> [Task] In the answer, transcribe exactly the lines from the beginning of the material through the line holding "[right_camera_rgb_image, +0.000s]", and skip every picture.

- - -

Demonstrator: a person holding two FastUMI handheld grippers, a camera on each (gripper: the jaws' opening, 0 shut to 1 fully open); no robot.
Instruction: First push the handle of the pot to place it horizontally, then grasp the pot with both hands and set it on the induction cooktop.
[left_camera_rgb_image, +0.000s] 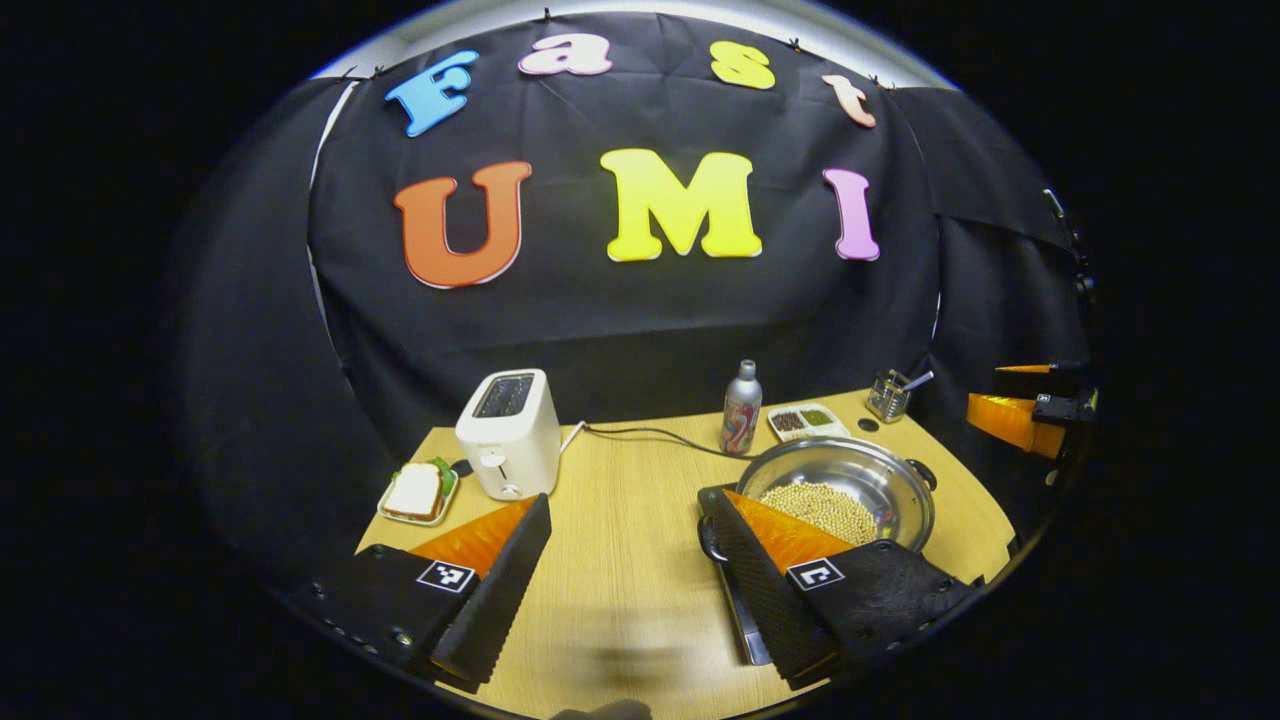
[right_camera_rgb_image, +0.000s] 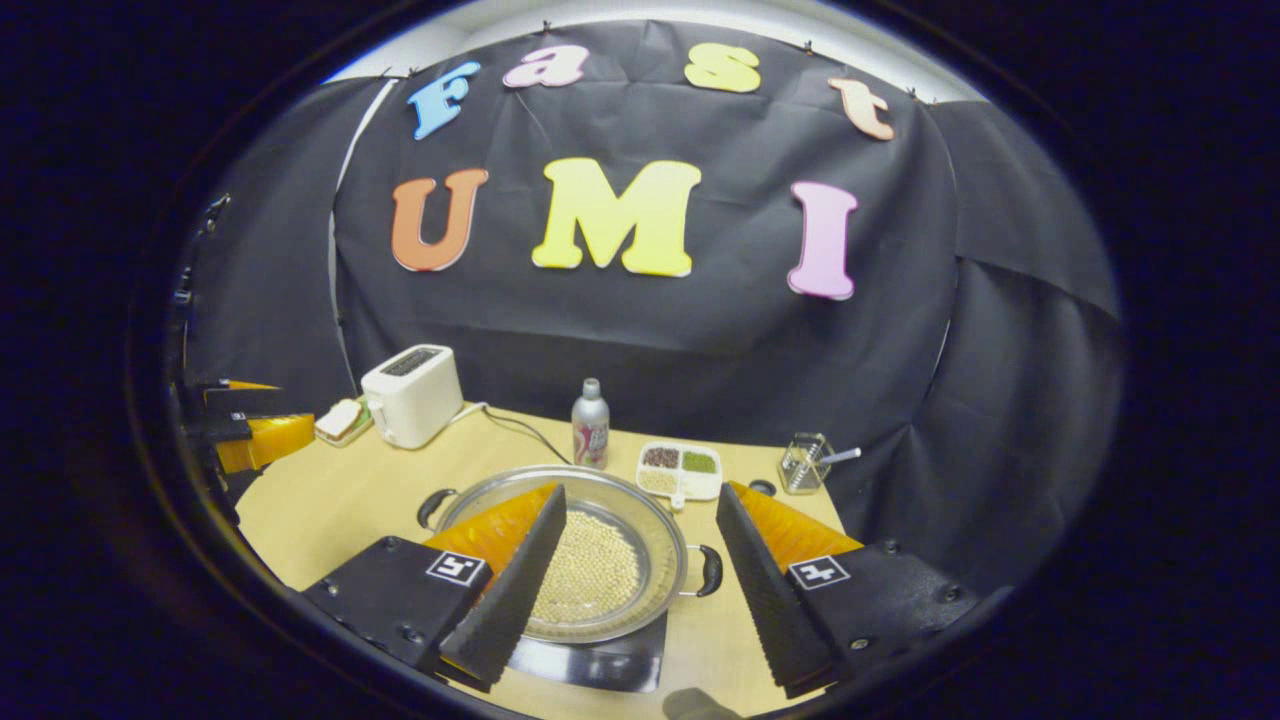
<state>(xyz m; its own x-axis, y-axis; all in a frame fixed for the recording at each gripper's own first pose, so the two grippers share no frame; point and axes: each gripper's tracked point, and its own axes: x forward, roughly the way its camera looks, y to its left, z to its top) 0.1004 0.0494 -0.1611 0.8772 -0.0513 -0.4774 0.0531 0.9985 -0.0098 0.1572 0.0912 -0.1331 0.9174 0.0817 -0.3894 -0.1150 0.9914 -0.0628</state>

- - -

> [Answer to the problem]
Demonstrator: a person holding two FastUMI handheld grippers, a camera on each (gripper: the jaws' opening, 0 shut to 1 fully open); no robot.
Instruction: First push the handle of the pot to place it horizontally, then grasp the pot with both hands and set it on the induction cooktop.
[left_camera_rgb_image, +0.000s] 
[right_camera_rgb_image, +0.000s] 

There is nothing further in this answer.